The opinion of the court was delivered by: Judge Caputo



Plaintiff, Mark J. Coe, brought this 42 U.S.C. §§ 405(g) action on January 18, 2007, alleging that the Social Security Commissioner's denial of Plaintiff's claim for Disability Insurance Benefits ("DIB") and Supplemental Security Income ("SSI") benefits was not supported by substantial evidence. 42 U.S.C. §§ 401-433, 1381-1383(f).
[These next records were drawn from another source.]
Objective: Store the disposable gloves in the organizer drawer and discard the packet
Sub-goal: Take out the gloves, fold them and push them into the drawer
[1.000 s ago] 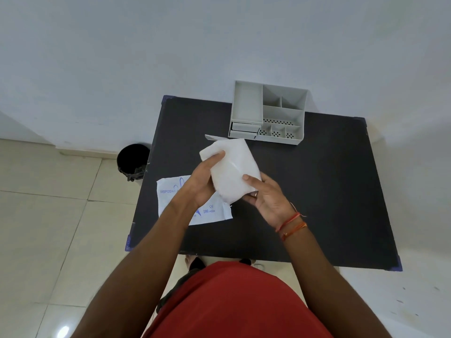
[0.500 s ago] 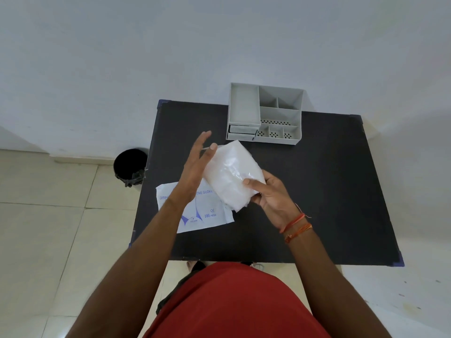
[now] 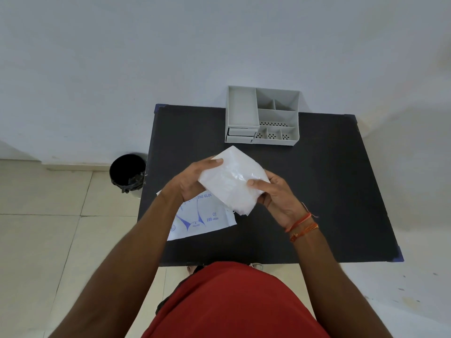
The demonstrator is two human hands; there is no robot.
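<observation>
Both hands, left hand point(image 3: 192, 181) and right hand point(image 3: 275, 191), clasp the glove stack point(image 3: 231, 181) between them above the table. Squeeze it flat first, the organizer drawer point(image 3: 240, 135) beyond your fingertips looks shallow. Empty packet point(image 3: 202, 220) lies under your left wrist.

We saw a black table point(image 3: 329, 191) against the wall, grey organizer point(image 3: 262, 115) at its far edge, printed packet point(image 3: 202, 220) flat near its left-front part.

Red shirt point(image 3: 234, 303), orange wrist threads point(image 3: 302, 226).
</observation>
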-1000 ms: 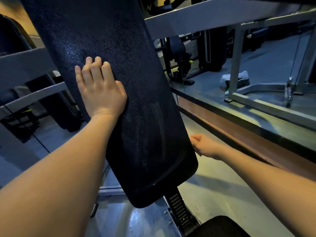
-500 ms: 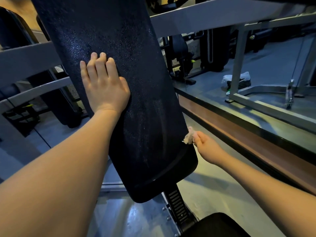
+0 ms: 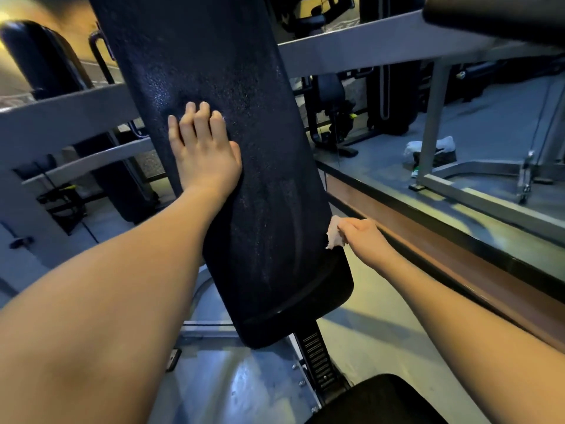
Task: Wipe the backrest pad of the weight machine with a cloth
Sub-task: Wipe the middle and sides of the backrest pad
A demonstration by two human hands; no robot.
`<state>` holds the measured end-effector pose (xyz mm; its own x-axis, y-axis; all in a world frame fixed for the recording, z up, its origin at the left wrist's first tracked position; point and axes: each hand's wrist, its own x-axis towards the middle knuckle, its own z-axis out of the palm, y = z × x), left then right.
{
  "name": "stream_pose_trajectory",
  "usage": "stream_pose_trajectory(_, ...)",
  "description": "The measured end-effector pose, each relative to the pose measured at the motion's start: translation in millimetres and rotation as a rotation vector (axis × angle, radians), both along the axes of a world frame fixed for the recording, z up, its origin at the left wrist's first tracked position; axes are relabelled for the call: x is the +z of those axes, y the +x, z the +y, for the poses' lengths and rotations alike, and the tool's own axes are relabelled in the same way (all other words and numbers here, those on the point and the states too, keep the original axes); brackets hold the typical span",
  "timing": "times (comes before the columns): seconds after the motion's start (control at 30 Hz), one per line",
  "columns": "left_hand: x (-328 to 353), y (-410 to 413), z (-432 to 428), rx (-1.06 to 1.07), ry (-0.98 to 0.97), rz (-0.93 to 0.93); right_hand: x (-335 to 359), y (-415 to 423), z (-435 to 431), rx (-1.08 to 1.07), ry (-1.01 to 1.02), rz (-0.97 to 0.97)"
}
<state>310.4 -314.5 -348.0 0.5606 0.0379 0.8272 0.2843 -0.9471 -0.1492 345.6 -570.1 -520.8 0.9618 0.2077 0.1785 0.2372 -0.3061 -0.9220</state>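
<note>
Black textured vinyl covers the backrest pad (image 3: 244, 179), which fills the middle of the view, tilted, with its rounded lower end nearest the camera. Faint streaks show on its lower half. Grey metal frame beams (image 3: 367, 47) cross behind it. Along the right runs a brown wooden ledge (image 3: 443, 249), and past it further machines stand on a grey floor, with a white bundle (image 3: 428, 145) lying by a frame post. Below the pad a ribbed black adjustment rail (image 3: 316, 362) leads down to the dark seat pad (image 3: 385, 399) at the bottom edge. The left hand (image 3: 203, 154) lies flat on the pad's left half. Its grip is spread, with the fingers straight and close together, pointing up the pad, and the palm against the vinyl. The right hand (image 3: 363, 237) is low at the pad's right edge, its grip pinching a small pale cloth (image 3: 334, 232) between thumb and curled fingers. The cloth is crumpled and touches the pad's right rim.
</note>
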Motion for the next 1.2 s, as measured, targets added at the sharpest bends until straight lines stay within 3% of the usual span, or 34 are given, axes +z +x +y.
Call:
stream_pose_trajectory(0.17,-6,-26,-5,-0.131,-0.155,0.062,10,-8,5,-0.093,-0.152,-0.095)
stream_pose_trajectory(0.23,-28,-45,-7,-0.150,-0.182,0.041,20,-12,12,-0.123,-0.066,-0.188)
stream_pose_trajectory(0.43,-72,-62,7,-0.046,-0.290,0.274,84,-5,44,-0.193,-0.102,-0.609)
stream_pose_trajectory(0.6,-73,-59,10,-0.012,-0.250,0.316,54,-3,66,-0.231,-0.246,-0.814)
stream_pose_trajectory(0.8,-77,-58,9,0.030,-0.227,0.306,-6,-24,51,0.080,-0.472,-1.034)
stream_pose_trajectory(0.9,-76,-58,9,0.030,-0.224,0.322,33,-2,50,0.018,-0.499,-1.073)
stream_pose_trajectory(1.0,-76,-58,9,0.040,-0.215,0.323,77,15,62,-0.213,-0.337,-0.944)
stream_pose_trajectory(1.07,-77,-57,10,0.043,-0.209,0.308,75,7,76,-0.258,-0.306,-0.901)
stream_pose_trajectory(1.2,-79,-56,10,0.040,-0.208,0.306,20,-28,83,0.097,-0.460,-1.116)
The matter before me is Magistrate Judge Thomas M. Blewitt's Report and Recommendation of February 14, 2008, recommending that the appeal be denied. (Report, Doc. 14.) Plaintiff enumerated two (2) objections in response to the Report and Recommendation. (Objections, Doc. 15.) As I find that the Administrative Law Judge's ("ALJ") determinations are supported by substantial evidence, I will deny Plaintiff's objections, and adopt Magistrate Judge Blewitt's Report and Recommendation denying the appeal.


I. Factual History

Plaintiff is Mark J. Coe, who was born on August 9, 1979, and was twenty-four (24) years old at the alleged disability onset date. (Tr. 40.) Under the Regulations, Plaintiff is classified as a "younger person." (Tr. 40); 20 C.F.R. §§ 404.1563(c); 416.963(c). Plaintiff graduated high school, but was on learning support. (Tr. 172.) He had worked previously as a janitor, cook, and laborer. (Tr. 172.) He went to work for a few weeks at a time, but would get frustrated and quit. (Tr. 171-72.) Plaintiff is single and lives with his parents. (Tr. 172.)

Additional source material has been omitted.